St. Lucia's 'Matter': EW review
There are certain bands that are seemingly built specifically to prop up the afternoon stages at festivals. That sounds like a back-handed compliment, but it actually requires a very particular set of skills: you have to be attention-grabbing enough to distract people from their gourmet churros but not so intense as to alienate the hungover masses just trying to make it to the evening headliners. Something the kids can dance to helps, though again, anything more intense is likely to make potential revelers think they accidentally wandered into the EDM area and they could be assaulted by a drop at any moment.

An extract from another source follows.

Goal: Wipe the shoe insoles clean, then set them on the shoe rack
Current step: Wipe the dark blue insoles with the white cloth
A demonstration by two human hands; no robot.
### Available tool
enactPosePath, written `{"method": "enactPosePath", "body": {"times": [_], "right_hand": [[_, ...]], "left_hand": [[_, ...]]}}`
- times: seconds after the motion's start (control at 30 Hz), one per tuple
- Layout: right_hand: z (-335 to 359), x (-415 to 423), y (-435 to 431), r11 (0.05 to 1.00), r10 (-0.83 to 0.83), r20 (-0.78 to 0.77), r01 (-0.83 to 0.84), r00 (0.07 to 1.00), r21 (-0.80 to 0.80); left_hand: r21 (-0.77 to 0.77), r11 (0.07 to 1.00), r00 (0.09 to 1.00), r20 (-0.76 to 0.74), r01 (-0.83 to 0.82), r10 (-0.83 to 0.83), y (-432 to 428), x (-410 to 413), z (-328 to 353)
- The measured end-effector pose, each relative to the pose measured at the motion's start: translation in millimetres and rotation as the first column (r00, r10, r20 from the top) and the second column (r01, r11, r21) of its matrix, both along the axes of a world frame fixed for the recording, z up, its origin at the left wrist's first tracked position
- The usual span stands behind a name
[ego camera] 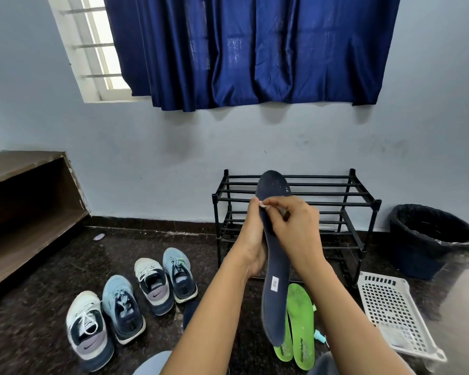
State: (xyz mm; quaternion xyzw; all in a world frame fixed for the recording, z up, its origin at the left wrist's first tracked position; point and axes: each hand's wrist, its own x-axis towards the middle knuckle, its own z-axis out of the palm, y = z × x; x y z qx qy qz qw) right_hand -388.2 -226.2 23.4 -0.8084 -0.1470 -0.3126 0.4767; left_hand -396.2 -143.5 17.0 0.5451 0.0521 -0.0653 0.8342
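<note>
"On the dark speckled floor [146, 239], where is the insole you're working on?"

"You're holding the blue insole [275, 266] upright in front of the black shoe rack [336, 196]. Your left hand [251, 239] grips it along its left edge. Your right hand [295, 231] has its fingers curled, pinching a small white scrap [262, 203] against that same edge near the toe."

"And the others?"

"Two green insoles [301, 320] lie on the floor just below the blue one, near a white plastic basket [390, 307]."

"What about the room?"

"Four shoes [155, 285] sit in a row to your left, and a wooden shelf [25, 198] stands beyond them. The rack stands against a pale blue wall [160, 158], with a lined black bin [431, 239] at its right. Above hangs a blue curtain [255, 50] beside a barred window [103, 50]."
</note>
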Motion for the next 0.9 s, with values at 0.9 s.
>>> {"method": "enactPosePath", "body": {"times": [0.9], "right_hand": [[4, 8, -5, 0.995, -0.092, 0.087, 0.095, 0.992, -0.034]], "left_hand": [[0.027, 0.999, 0.983, 0.178, 0.046, -0.050, 10, -2, 15]]}}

St. Lucia, an international polyglot versed in a number of different world music languages, satisfied those criteria on its 2013 debut When the Night, which turned frontman Jean-Philip Grobler into an oft-Shazamed subject on that summer’s festival circuit. His project’s second album turns all those elements up to 11, creating a dance-able batch of sunshine synth jams that radiate with a fundamental warmth. Grobler’s songwriting chops have tightened quite a bit since When the Night (the dynamism of the single “Dancing on Glass” is a new twist), but Matter is all about vibe: the way the drums crack on album-opener “Do You Remember,” the way the disembodied voices blow through the underbrush of the dusty “The Winds of Change,” the lushness of Grobler’s voice (particularly on “Stay”). It’s a durable, malleable passport to hedonism—loud when you want it to be, just funky enough, capable of holding up to headphone scrutiny. Sure, Matter is boozy brunch music, but it’s probably the best brunch record ever made.